Ok, spent some time googling around trying to find more background on this. Basically 
there seem to be two distinct issues:

1) The normalization rules order some nikkud combinations differently from what the 
font render in old versions of Windows expects. This is a bug in either Windows or 
the font. From all indications that have been given to me, this is fixed in the 
current version of Windows (XP Service Pack 2).

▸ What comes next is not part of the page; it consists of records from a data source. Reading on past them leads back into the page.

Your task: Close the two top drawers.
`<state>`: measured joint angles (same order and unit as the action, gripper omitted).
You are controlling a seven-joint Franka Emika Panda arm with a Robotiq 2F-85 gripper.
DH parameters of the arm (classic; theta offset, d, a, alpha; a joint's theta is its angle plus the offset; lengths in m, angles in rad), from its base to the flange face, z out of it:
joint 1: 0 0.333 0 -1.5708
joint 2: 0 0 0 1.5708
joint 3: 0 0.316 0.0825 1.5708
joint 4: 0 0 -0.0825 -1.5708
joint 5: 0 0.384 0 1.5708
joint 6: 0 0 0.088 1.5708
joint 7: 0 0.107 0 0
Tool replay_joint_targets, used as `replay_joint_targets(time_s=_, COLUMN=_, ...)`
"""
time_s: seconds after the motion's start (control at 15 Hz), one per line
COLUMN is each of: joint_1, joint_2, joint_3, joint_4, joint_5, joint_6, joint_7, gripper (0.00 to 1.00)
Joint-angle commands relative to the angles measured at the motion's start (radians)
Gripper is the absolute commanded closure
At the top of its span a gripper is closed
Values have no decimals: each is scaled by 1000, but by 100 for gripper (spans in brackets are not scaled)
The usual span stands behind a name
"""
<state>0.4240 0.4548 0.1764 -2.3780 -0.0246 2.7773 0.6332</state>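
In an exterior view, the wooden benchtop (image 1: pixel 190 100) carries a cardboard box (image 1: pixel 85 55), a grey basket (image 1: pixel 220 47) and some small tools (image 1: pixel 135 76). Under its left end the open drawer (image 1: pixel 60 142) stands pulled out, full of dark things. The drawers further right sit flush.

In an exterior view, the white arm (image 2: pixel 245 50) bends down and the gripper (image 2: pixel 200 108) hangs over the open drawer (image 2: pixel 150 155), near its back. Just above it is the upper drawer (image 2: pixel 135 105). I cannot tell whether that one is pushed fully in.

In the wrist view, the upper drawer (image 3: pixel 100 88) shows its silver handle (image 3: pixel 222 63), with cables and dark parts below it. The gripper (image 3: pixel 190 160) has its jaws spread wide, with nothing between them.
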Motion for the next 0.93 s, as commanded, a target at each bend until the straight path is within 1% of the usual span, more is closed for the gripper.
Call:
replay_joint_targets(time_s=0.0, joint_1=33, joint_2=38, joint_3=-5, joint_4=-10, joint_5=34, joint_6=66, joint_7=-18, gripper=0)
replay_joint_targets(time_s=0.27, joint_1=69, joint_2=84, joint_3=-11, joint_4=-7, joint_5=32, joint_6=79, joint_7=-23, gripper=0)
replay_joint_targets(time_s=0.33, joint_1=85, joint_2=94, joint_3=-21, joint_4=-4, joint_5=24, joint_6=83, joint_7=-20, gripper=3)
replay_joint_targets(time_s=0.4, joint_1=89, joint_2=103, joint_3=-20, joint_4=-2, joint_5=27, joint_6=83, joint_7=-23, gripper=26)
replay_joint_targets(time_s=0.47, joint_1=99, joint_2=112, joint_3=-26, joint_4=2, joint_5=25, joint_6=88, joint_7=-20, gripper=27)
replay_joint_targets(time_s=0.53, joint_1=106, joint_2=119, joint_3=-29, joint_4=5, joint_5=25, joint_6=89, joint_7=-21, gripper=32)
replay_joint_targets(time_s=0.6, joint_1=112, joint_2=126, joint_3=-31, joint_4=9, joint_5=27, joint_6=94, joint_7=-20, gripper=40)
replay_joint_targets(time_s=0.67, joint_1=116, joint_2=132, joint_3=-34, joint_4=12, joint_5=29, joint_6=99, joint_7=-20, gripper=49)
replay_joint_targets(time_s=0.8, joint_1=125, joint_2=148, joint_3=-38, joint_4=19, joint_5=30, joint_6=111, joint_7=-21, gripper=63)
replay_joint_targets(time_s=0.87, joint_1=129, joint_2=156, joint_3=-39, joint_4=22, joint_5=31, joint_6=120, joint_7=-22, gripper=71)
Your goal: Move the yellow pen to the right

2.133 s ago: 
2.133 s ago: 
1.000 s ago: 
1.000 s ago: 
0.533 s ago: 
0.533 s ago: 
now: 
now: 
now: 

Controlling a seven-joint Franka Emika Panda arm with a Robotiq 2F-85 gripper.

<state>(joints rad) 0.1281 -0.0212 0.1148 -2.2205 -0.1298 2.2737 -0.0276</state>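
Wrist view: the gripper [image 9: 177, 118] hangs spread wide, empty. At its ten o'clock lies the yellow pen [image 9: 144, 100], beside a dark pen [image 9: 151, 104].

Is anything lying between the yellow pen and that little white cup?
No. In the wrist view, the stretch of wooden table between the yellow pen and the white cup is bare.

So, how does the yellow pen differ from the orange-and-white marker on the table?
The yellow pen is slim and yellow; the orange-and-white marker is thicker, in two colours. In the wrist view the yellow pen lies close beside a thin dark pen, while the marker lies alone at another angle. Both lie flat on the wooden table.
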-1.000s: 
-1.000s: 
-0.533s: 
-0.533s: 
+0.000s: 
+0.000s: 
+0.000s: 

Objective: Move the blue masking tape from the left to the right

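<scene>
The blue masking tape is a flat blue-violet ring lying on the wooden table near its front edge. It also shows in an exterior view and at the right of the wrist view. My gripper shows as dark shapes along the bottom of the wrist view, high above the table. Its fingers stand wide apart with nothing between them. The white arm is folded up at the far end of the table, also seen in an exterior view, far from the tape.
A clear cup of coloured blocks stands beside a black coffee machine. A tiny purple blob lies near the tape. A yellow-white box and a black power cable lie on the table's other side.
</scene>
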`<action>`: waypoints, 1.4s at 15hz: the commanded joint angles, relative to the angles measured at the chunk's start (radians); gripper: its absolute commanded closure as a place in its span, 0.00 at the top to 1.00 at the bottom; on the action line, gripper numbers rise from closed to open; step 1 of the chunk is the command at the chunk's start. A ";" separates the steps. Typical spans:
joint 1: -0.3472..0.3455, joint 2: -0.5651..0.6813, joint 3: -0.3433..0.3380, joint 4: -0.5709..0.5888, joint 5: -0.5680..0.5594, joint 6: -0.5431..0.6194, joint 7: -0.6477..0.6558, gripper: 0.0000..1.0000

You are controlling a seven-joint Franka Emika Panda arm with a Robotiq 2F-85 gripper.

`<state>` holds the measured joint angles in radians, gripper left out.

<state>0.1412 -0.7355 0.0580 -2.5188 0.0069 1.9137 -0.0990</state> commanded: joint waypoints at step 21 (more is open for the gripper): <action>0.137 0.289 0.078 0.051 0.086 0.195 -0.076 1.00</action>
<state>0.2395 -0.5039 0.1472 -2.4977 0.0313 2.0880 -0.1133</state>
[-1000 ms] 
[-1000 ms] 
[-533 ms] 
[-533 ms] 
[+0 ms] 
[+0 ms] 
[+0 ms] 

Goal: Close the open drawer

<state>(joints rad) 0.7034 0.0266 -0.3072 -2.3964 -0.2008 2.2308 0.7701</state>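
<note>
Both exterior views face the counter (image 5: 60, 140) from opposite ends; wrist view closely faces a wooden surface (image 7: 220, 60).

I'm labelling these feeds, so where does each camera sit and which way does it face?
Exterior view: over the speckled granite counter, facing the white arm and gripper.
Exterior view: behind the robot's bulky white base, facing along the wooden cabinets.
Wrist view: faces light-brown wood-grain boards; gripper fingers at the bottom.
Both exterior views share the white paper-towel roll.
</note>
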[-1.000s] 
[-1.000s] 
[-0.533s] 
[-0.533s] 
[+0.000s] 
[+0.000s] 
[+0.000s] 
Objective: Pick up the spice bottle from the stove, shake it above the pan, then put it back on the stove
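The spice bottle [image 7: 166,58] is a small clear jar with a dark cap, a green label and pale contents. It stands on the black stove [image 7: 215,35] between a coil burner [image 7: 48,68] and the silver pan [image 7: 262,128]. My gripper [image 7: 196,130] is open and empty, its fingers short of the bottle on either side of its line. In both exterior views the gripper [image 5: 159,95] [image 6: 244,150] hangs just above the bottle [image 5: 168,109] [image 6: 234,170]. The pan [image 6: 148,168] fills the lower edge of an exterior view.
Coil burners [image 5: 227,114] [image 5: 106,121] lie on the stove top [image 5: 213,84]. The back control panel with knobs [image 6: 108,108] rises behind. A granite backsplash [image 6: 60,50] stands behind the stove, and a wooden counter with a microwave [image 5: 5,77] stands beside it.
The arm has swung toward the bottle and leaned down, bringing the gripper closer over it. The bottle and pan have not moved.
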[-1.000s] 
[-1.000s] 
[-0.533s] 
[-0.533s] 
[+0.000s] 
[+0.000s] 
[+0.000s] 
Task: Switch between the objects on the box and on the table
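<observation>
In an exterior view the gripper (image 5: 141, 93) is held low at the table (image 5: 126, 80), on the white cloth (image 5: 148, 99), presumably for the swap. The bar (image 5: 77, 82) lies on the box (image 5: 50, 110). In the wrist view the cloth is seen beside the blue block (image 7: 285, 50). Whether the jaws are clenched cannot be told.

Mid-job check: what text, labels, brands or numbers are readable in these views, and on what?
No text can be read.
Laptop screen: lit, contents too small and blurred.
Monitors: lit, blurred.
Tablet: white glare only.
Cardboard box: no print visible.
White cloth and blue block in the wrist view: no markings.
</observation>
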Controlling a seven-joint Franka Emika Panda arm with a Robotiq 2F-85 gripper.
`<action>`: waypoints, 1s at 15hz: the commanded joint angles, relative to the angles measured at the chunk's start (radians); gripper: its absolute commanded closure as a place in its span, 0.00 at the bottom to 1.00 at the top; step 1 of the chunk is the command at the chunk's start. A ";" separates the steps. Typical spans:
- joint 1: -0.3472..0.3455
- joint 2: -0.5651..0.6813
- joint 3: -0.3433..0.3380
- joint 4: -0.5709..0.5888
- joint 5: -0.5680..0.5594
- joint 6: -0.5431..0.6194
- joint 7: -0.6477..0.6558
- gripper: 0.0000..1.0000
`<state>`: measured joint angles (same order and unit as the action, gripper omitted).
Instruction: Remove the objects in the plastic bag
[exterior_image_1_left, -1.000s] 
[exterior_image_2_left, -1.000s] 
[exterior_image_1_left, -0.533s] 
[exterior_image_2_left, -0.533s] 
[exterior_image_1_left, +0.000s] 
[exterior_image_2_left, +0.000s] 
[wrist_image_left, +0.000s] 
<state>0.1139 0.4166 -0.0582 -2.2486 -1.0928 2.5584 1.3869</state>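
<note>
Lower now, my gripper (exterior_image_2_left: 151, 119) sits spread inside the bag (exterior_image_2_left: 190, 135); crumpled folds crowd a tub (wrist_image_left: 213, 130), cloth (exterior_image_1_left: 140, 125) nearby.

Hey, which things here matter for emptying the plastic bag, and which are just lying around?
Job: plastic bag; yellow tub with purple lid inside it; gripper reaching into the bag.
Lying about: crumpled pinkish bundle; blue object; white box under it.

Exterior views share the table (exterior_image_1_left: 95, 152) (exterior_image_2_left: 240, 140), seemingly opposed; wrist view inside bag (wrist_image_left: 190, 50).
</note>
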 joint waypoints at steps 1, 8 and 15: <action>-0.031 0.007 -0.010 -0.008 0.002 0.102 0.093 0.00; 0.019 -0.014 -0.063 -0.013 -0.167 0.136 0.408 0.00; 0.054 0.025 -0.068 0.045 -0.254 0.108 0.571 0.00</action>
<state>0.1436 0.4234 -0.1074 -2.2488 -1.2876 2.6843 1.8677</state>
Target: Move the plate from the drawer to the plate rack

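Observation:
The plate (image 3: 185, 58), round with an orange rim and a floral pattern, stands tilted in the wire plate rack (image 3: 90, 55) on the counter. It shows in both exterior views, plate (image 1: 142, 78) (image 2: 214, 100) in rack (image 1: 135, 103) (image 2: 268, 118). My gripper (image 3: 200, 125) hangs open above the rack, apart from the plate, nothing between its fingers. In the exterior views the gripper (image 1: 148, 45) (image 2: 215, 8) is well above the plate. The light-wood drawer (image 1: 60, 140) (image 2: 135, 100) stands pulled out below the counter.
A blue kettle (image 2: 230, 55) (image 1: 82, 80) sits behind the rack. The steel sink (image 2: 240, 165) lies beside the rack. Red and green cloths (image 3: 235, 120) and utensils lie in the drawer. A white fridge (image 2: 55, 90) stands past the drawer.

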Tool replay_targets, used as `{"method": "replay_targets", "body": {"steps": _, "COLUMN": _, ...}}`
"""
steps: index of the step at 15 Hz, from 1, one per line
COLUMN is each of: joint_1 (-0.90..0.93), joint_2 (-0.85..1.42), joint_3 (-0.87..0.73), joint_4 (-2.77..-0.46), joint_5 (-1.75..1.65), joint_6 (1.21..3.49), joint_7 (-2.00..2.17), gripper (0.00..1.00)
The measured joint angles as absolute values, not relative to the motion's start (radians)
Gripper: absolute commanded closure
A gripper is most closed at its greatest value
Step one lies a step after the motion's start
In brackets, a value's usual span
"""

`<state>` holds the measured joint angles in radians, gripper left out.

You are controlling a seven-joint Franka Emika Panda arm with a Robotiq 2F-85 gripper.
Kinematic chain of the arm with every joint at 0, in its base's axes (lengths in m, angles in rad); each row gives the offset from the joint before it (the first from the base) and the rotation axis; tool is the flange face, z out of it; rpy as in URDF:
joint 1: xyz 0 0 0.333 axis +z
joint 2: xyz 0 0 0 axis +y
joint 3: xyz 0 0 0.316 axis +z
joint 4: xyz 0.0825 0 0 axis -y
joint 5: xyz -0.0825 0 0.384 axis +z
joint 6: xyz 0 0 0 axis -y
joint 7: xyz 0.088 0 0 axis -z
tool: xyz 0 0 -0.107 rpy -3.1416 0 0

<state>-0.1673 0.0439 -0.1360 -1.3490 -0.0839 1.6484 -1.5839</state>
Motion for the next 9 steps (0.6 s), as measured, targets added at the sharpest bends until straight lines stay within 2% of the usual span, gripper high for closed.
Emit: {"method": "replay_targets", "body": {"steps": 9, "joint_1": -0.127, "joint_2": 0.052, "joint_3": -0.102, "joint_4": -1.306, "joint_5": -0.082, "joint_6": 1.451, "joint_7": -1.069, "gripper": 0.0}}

2) In some rarer cases appearing in at least Biblical Hebrew, actual semantic 
information may be lost by application of normalization. This is a bug in the Unicode 
standard, but it's already established. Some day they may figure out a proper 
workaround.

As for 1), my inclination is to recommend that you upgrade if it's bothering you. 
Turning off normalization in general would open us up to various weird data 
corruption, confusing hard-to-reach duplicate pages, easier malicious name spoofing, 
etc. If Microsoft has already fixed the bug in their product, great. Use the fixed 
version or try a competing OS.

It might be possible to add a postprocessing step to re-order output to what old 
buggy versions of Windows expect, but this sounds error-prone.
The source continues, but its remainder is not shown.